Para mim, tudo que começa alegando autoridade, verdade, tem ares de ser absoluto, eu deleto. Mas o meu lado masoquista me leva, às vezes a ler um pedaço da podridão que me mandam. Tenho meus pruridos de prestar atenção a quem começa sua apresentação desfilando o que já estudou e o que fez. Tem um escritor bastante lido que, nos primeiros livros que escreveu, falou mais da sua autoridade em escrever o que escreveu, do que explicar o que de novidade tinha a dizer. Era especialista desde motor à explosão até cesariana! Nunca comprei nem um livro do narciso. Outro dia minha esposa recebeu um vídeo de um “médico midiático” que iria discorrer sobre diabete. Estávamos no carro e fui obrigado a escutar. Ele gastou uns 10 minutos para falar onde deu aulas, onde estudou, com quem esteve, quantos livros já escreveu, quantos vídeos já produziu, quanto seguidores tem. Pedi a ela que parasse e ela, também irritada com o rosário de atributos da “otoridade”, desligou sem questionar.
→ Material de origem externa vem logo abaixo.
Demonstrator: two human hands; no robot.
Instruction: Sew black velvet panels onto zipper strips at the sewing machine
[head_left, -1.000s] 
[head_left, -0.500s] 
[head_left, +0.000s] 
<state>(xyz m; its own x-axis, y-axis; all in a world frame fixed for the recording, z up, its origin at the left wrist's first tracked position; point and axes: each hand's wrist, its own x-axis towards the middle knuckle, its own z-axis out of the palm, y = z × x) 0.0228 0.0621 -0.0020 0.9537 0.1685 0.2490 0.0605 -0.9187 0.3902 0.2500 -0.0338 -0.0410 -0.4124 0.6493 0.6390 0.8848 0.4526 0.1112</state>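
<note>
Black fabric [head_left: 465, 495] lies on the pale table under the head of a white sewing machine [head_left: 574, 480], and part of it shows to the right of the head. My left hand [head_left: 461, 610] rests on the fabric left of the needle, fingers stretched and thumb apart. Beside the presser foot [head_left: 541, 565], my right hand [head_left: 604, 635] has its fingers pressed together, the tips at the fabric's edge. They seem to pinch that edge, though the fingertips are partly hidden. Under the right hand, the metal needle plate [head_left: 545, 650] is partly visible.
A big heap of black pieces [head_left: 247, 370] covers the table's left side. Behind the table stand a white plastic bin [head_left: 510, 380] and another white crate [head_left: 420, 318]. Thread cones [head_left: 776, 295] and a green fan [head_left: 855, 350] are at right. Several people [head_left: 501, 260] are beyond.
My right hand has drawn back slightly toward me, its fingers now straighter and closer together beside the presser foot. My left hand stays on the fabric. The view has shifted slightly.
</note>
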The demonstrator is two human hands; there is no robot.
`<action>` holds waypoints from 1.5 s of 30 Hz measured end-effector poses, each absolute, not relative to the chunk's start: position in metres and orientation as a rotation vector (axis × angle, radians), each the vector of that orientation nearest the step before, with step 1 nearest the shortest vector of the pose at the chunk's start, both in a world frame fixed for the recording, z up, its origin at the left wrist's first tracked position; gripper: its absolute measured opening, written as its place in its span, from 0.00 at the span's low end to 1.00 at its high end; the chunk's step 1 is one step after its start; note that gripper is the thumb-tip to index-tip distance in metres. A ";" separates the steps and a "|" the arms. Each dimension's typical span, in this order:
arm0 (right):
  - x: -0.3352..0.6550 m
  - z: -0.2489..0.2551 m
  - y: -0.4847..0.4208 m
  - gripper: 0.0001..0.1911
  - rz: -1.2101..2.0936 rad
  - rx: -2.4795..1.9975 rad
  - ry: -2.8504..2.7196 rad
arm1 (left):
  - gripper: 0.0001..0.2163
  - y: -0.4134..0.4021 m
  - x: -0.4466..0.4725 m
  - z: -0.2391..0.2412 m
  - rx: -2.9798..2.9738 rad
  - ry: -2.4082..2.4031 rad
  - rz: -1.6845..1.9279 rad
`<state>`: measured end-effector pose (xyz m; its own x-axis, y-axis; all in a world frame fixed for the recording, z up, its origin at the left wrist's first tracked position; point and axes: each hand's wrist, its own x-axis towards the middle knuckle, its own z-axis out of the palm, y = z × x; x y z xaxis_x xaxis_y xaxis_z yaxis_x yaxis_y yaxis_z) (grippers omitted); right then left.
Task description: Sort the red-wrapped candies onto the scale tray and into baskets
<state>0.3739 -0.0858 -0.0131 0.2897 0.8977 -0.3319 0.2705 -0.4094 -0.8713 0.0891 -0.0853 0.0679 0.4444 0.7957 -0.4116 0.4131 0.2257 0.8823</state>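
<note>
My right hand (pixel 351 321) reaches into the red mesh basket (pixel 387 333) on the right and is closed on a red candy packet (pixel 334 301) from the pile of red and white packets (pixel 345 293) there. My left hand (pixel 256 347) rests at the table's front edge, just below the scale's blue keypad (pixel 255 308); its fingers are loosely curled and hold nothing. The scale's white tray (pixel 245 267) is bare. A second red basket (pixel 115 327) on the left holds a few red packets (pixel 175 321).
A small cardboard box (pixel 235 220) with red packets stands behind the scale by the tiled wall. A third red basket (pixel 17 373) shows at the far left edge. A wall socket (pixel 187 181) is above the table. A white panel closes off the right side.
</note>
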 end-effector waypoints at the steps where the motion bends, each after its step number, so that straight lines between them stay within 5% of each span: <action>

Há leitores que me escrevem criticando. Tem quem me chame de comunistas, socialista, guerrilheiro, petista, herege, bolsonarista, machista, e coisas outras que nem posso repetir. O que chama a atenção nestas mensagens é o tom autoritário e absolutos das frases. Há quem me escreve na esperança de que eu dê um espaço a eles na coluna, rebatendo o que dizem. Perdem tempo.